Pancreatic cancer is a killer. In spite of advances in garnering its mechanism, the same cannot be said for treating this most fatal of cancers.
Researchers are looking to the microbiome.
Changes in diet, infection or lifestyle may disturb the normal symbiotic karma between host and the microbiota leading to cancer in the pancreas. As outlined by International Probiotic Association in past articles, probiotics may prevent cancer along the continuum of stages tracking cancerous growth and spread. Is it possible that probiotics may also have a role in preventing pancreatic cancer, the wanton growth that is found too late for any good outcome?
A 2016 article Role of Probiotics in Pancreatic Cancer Prevention: The Prospects and Challenges by Barkha Singhal and colleagues at the School of Biotechnology, Gauatm Buddha University in India addresses this question in an exhaustive review.
The following is taken from that paper.
Probiotic action in cancers in general:
- Inactivation of carcinogenic compounds
- Competition with pathogens
- Improvement of immune response
- Prevention of growth
Data suggesting the probiotic- pancreatic cancer links:
- Meat cooked at high heat creates heterocyclic aromatic amines which induce cancerous mutations.

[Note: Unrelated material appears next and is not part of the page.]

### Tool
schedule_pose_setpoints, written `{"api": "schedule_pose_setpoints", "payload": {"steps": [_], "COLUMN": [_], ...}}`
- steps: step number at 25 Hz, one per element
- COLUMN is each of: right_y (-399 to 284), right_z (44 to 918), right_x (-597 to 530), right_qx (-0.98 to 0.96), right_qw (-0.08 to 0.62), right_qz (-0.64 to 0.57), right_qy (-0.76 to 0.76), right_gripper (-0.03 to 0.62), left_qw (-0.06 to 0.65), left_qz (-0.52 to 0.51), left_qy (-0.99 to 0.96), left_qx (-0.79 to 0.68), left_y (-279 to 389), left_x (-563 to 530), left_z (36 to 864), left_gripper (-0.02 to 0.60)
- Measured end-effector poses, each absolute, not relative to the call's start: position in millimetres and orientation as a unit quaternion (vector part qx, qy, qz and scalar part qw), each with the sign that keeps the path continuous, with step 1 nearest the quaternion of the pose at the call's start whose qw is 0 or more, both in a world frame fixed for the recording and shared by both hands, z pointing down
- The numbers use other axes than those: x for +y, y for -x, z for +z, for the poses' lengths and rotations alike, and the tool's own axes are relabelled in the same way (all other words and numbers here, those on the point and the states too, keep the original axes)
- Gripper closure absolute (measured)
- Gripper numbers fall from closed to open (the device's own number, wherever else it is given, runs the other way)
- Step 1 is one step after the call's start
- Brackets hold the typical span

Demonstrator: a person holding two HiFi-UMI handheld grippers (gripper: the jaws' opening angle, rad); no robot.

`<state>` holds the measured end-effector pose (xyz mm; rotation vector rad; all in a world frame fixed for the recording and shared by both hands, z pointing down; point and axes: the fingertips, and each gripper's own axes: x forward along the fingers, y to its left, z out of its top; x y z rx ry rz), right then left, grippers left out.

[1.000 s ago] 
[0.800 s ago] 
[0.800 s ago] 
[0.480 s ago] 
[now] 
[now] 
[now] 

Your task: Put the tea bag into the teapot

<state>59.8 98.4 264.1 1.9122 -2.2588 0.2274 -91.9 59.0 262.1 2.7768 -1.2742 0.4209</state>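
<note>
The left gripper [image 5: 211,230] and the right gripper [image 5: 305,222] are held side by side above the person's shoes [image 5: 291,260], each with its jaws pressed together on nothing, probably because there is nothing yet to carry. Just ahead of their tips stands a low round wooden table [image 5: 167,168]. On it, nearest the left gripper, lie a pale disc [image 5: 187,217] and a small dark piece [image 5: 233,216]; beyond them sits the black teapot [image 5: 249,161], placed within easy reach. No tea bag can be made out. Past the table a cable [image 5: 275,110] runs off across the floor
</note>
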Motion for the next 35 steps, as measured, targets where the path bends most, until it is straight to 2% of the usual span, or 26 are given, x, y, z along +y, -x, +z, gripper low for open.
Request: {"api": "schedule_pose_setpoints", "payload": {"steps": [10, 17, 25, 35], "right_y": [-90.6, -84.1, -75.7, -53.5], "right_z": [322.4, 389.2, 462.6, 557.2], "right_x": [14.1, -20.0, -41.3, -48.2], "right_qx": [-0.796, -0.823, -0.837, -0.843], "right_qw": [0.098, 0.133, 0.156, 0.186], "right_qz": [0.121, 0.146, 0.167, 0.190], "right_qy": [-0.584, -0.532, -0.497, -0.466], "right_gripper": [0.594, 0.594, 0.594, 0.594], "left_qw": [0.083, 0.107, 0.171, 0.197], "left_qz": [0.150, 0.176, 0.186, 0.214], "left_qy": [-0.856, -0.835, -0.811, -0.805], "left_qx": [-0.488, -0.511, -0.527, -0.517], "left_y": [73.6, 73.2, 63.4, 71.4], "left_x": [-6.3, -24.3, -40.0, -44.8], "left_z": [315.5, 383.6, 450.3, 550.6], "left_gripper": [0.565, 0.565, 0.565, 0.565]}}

Probiotics attenuate this process; specific Lactobacillus strains bind or degrade these carcinogens.
- Probiotics can also be used for “alleviation of the fungal mycotoxins and toxic heavy metals that can be the potential factors of pancreatic carcinogenesis,” according to the authors.
- Probiotics affect outcomes in so-called lifestyle diseases such as obesity and diabetes. For example, Lactobacillus reuteri supplement significantly improved diabetes biomarkers in recent research. In addition Lactobacillus plantarum, L. acidophilus, or L.casei in high-fat diet-induced obese mice improved obesity, diabetic and liver biomarkers. These disorders are directly linked to pancreatic health.
There exist very few studies appraising the role of probiotics in pancreatic cancer and these unfortunately are ambiguous. The researchers in the review paper attribute some of the differences in clinical outcomes to use of various strains species and dosage of probiotics as well as different prebiotic substrates. In addition, the lack of large randomized control trials makes it harder to establish causation.
Yet, enough data suggest a potential role for synbiotics in pancreatic cancer prevention that future study is strongly encouraged for this most dire of diagnoses.